Nicola Rinieri guida l’omonima azienda che ha tra i clienti numerose cantine californiane "L’America è indietro su componentistica e pezzi di ricambio: produrre le costerà di più".
di Maddalena de Franchis
I loro macchinari sono tra i più richiesti dalle grandi aziende vinicole della Napa Valley, la cosiddetta ‘Toscana californiana’ che, con le sue oltre 400 cantine, assicura circa la metà della produzione statunitense di vini di qualità. La forlivese Rinieri Srl, azienda familiare di Grisignano lungo viale dell’Appennino, è giunta alla sua quarta generazione (l’attuale manager Nicola Rinieri è pronipote del fondatore Olinto) ed è specializzata nella produzione di macchine per i settori vitivinicolo e frutticolo. Esporta in 60 Paesi nel mondo, gli Usa sono l’8% del fatturato.
Rinieri, com’è stata accolta, in azienda, la decisione del presidente degli Usa Donald Trump?
"Lavoriamo da più di 40 anni con il Nord America e ricordiamo bene che, già all’epoca del suo primo mandato, il presidente Trump provò a introdurre dei dazi, per poi tornare sui suoi passi dopo appena un anno".
Molto rumore per nulla, quindi?
"Non esattamente: all’epoca i suoi tentativi erano stati certamente più timidi, limitati solo ad alcuni materiali, come l’acciaio. Ora i dazi investono tutti i settori, in maniera indiscriminata. Ma le ripercussioni graveranno in primis sugli Stati Uniti".
In che senso?
"Se Trump intende davvero riportare il lavoro all’interno degli Stati Uniti, prima di applicare dei dazi avrebbe dovuto ricostruire le filiere produttive, specie quelle della componentistica e dei pezzi di ricambio.

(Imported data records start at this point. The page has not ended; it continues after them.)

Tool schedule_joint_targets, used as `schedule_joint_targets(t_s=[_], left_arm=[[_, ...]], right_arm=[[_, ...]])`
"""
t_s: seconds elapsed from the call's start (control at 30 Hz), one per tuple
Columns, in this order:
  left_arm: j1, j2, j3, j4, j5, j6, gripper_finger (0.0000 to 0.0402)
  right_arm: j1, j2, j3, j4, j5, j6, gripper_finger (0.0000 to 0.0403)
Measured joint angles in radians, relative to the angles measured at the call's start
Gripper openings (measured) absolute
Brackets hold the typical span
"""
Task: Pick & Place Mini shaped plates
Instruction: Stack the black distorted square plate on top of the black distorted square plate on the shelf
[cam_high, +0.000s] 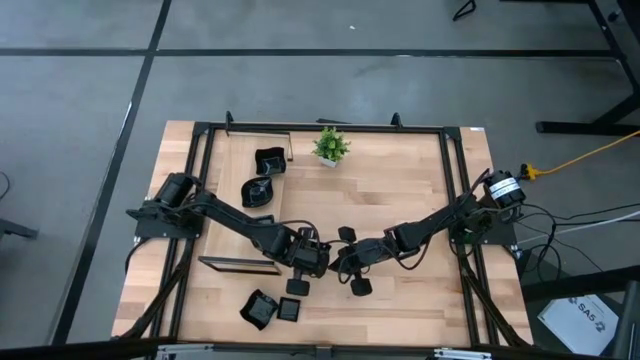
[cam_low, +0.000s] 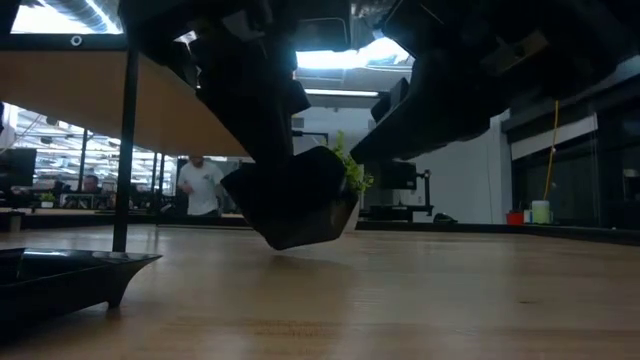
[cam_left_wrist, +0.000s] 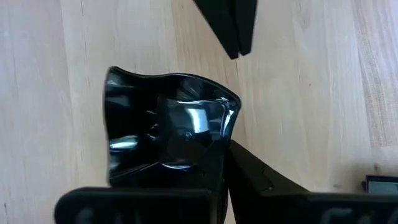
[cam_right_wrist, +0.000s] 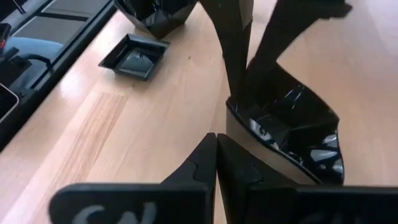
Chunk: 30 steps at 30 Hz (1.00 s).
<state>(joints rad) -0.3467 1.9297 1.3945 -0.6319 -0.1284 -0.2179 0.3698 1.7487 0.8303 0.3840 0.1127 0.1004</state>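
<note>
Mid-counter, the left hand is pinched on a glossy black wavy-rimmed mini plate, apparently just clear of the wood. The right hand, closed and empty, sits beside it. Several black plates lie scattered, unsorted.

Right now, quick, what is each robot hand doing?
Left hand: closed on a glossy black wavy-rimmed mini plate, lifted off the table.
Right hand: closed, empty, its tips right beside that plate.

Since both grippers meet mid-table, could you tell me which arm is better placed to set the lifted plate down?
Probably left: the left gripper pinches the wavy-rimmed black plate's rim, holding it above the table; the right gripper is shut beside it, holding nothing.
</note>
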Motion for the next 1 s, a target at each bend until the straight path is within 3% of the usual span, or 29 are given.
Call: schedule_joint_targets(t_s=[0.33, 1.0], left_arm=[[0.002, 0.000, 0.000, -0.001, 0.008, -0.004, 0.0072], [-0.005, 0.004, 0.000, 0.008, 0.040, 0.098, 0.0062]], right_arm=[[0.000, 0.018, 0.000, 0.015, -0.001, 0.026, 0.0014], [0.002, 0.040, 0.000, -0.029, -0.035, 0.084, 0.0014]])
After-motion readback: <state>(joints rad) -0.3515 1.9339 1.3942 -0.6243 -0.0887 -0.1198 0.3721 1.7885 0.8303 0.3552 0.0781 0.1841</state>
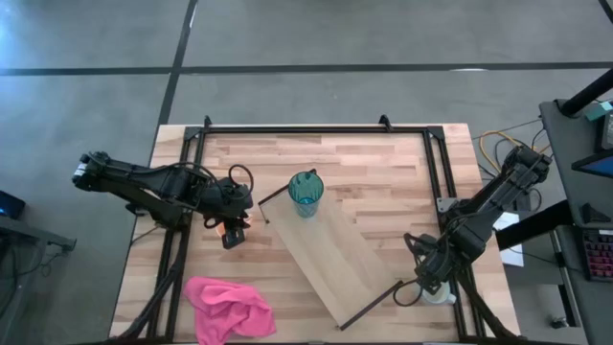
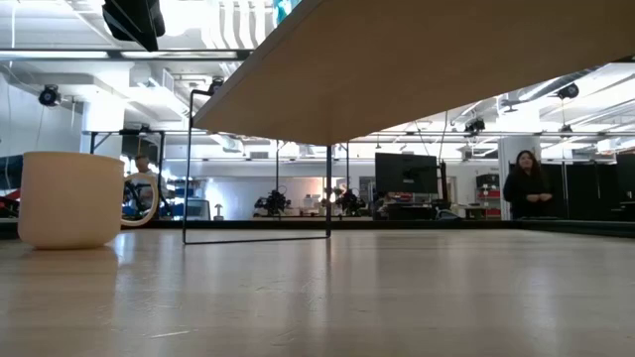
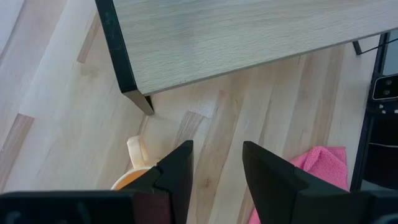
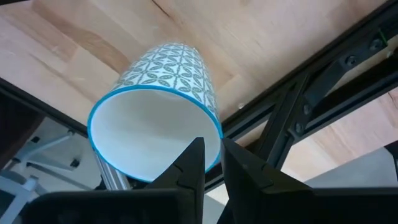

In quest’ambito, gli Usa dipendono molto dalle forniture estere, sia dall’Asia che dall’Europa. Il primo effetto, dunque, sarà che i cittadini americani pagheranno di più, perché costerà di più produrre ogni cosa".
Ha già avuto modo di parlare con i suoi referenti negli States?
"All’indomani della firma di Trump, ho sentito il nostro agente di commercio, che ha base a Denver e intrattiene rapporti con gli importatori e i rivenditori dei nostri prodotti. Il suo primo commento è stato: ‘Siamo rovinati, il nostro Paese è rovinato’".
Qual è, al momento, lo stato dei vostri ordini verso gli Usa?
"Abbiamo due spedizioni attualmente in viaggio, mentre un altro container dovrebbe partire entro la fine di aprile. Il problema è che, all’arrivo negli Stati Uniti, sulla merce graveranno già le tariffe aggiornate: attendiamo di capire come. A peso? A unità di prodotto? Queste informazioni sono tuttora avvolte nell’incertezza".
Da imprenditore e conoscitore del mercato Usa, quale futuro immagina dopo lo tsunami dei dazi?
"In alcuni settori, gli Stati Uniti dispongono sicuramente degli strumenti per trovare valide alternative al prodotto straniero: pensiamo, ad esempio, al vino. In altri, come quello delle macchine agricole, le loro poche aziende nazionali sono fallite ormai diversi anni fa. La verità è che intere filiere produttive soffrono di una scarsa propensione all’innovazione e non hanno le competenze per essere al passo coi tempi. Non credo che avranno la forza di reagire".